## PROBLEM DESCRIPTION
Search the data for lines holding the word "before". State how many there are, and nothing else.

## SUPPLIED INFORMATION
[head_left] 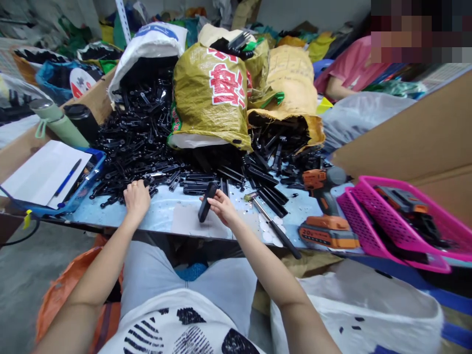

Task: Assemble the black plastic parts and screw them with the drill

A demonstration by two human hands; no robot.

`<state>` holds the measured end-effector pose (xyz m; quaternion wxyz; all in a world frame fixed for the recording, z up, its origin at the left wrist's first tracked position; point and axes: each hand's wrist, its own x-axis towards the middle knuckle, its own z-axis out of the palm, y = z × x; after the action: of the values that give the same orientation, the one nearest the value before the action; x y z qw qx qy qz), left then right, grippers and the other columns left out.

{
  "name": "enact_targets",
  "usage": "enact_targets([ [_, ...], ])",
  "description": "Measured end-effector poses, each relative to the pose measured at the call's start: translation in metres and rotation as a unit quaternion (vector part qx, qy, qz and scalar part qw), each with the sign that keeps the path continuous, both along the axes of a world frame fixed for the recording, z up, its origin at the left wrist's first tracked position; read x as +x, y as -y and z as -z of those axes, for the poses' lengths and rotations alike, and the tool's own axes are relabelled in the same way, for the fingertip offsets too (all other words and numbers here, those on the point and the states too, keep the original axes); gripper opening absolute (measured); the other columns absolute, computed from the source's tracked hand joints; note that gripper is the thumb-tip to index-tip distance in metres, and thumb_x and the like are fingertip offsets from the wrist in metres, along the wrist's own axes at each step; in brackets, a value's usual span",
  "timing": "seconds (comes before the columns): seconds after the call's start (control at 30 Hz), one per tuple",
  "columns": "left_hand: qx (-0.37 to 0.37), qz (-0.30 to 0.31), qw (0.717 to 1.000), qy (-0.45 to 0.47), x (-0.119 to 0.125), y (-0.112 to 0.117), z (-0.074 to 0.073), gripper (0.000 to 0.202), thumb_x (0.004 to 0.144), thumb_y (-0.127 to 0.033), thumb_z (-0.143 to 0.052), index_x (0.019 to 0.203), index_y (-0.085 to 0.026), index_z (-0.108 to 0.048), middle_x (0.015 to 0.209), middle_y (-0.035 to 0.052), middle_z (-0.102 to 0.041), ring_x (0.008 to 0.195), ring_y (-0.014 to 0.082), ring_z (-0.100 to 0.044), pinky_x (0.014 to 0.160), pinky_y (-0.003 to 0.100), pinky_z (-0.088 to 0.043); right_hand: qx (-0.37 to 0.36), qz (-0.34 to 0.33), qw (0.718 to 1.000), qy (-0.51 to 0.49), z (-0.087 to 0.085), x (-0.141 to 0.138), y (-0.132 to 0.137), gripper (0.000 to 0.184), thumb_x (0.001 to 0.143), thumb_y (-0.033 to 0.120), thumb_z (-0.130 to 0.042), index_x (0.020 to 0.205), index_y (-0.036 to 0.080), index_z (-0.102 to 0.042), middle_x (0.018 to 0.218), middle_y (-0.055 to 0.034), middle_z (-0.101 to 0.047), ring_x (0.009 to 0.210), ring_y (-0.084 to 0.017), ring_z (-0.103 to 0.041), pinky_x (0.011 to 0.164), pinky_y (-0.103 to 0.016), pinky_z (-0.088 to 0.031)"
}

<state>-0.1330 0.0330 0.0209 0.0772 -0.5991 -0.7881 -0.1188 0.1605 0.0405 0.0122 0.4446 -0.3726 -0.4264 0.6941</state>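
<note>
My right hand [221,205] grips a black elongated plastic part [207,201] between thumb and fingers, tilted above the front of the table. At the near edge of a heap of small black plastic parts [132,142], my left hand [137,197] rests with its fingers curled; what they hold, if anything, is hidden. Between the hands and just beyond lie several longer black pieces [197,184]. A hammer [275,223] with a black handle lies to the right of my right hand, its handle end over the table edge.
An orange cordless drill [326,206] stands right, beside pink baskets [398,196]. Left are a blue tray [96,169] with paper and pen, and a green bottle [55,120]. Sacks [210,98] spill black parts at the back. Another person [346,73] sits beyond, far right.
</note>
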Motion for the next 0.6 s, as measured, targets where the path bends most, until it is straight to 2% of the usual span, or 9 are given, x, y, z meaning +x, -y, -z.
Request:
enact_targets([
  [0.07,0.014,0.104,0.994,0.031,0.013,0.010,-0.004,0.036,0.092,-0.027,-0.035,0.117,-0.008,-0.051,0.107,0.0176,-0.058,0.098,0.0284,-0.055,0.083,0.039,-0.043,0.052,0.002,0.999,0.002,-0.001,-0.004,0.002,0.041,0.065,0.031,-0.077,0.098,0.023,-0.053,0.100,-0.0024,-0.065,0.099,-0.019,-0.063,0.093,-0.037,-0.046],
  [0.13,-0.019,0.198,0.979,0.040,0.032,0.023,-0.003,0.034,0.093,-0.026,-0.035,0.118,-0.010,-0.051,0.104,0.0154,-0.059,0.096,0.0260,-0.056,0.082,0.037,-0.043,0.095,0.001,0.995,0.003,-0.002,-0.003,0.005,0.043,0.066,0.031,-0.077,0.100,0.023,-0.051,0.105,-0.0040,-0.064,0.105,-0.020,-0.061,0.095,-0.039,-0.045],
  [0.2,-0.086,0.255,0.963,0.022,0.053,0.035,0.005,0.030,0.093,-0.025,-0.039,0.115,-0.011,-0.054,0.100,0.0144,-0.060,0.094,0.0265,-0.056,0.080,0.037,-0.043,0.121,-0.012,0.992,0.021,0.001,0.007,0.009,0.046,0.067,0.035,-0.075,0.103,0.024,-0.047,0.111,-0.0052,-0.063,0.109,-0.022,-0.059,0.094,-0.041,-0.045],
  [0.27,-0.130,0.276,0.952,0.002,0.070,0.044,0.018,0.028,0.091,-0.025,-0.044,0.113,-0.012,-0.056,0.101,0.0148,-0.059,0.096,0.0279,-0.054,0.079,0.039,-0.043,0.162,-0.023,0.981,0.106,0.005,0.026,0.016,0.051,0.067,0.037,-0.074,0.107,0.024,-0.045,0.111,-0.0060,-0.062,0.108,-0.022,-0.059,0.092,-0.041,-0.046],
  [0.33,-0.128,0.288,0.949,-0.004,0.079,0.047,0.030,0.030,0.090,-0.024,-0.048,0.117,-0.013,-0.054,0.106,0.0152,-0.059,0.098,0.0285,-0.053,0.079,0.039,-0.042,0.226,-0.044,0.939,0.255,0.010,0.050,0.023,0.049,0.070,0.038,-0.072,0.109,0.022,-0.049,0.108,-0.0068,-0.062,0.104,-0.023,-0.059,0.092,-0.041,-0.045],
  [0.43,-0.098,0.313,0.945,0.008,0.080,0.044,0.043,0.027,0.089,-0.020,-0.048,0.114,-0.012,-0.054,0.105,0.0150,-0.060,0.098,0.0282,-0.054,0.080,0.040,-0.043,0.335,-0.085,0.818,0.460,0.014,0.072,0.032,0.040,0.076,0.040,-0.067,0.109,0.020,-0.058,0.111,-0.0102,-0.060,0.109,-0.027,-0.053,0.096,-0.046,-0.039],
  [0.5,-0.077,0.318,0.944,0.050,0.078,0.042,0.046,0.023,0.090,-0.019,-0.046,0.109,-0.012,-0.056,0.101,0.0151,-0.061,0.096,0.0274,-0.056,0.080,0.039,-0.044,0.382,-0.113,0.753,0.524,0.014,0.067,0.033,0.045,0.079,0.042,-0.064,0.118,0.020,-0.057,0.118,-0.0126,-0.057,0.116,-0.030,-0.047,0.101,-0.051,-0.032],
  [0.57,-0.049,0.307,0.941,0.133,0.078,0.042,0.044,0.024,0.091,-0.021,-0.043,0.110,-0.012,-0.054,0.101,0.0146,-0.063,0.092,0.0253,-0.059,0.080,0.037,-0.045,0.393,-0.130,0.738,0.532,0.015,0.050,0.031,0.048,0.084,0.044,-0.058,0.126,0.021,-0.054,0.119,-0.0131,-0.057,0.116,-0.030,-0.047,0.102,-0.053,-0.030],
  [0.6,-0.036,0.300,0.935,0.188,0.079,0.043,0.041,0.026,0.092,-0.023,-0.041,0.113,-0.012,-0.053,0.100,0.0135,-0.063,0.089,0.0235,-0.060,0.078,0.036,-0.047,0.382,-0.127,0.755,0.517,0.015,0.038,0.029,0.048,0.087,0.045,-0.053,0.129,0.022,-0.052,0.118,-0.0126,-0.057,0.113,-0.028,-0.049,0.101,-0.051,-0.033],
])
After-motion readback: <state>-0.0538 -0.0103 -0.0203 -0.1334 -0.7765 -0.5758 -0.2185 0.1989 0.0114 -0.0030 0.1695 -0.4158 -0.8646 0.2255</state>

## EXPECTED ANSWER
2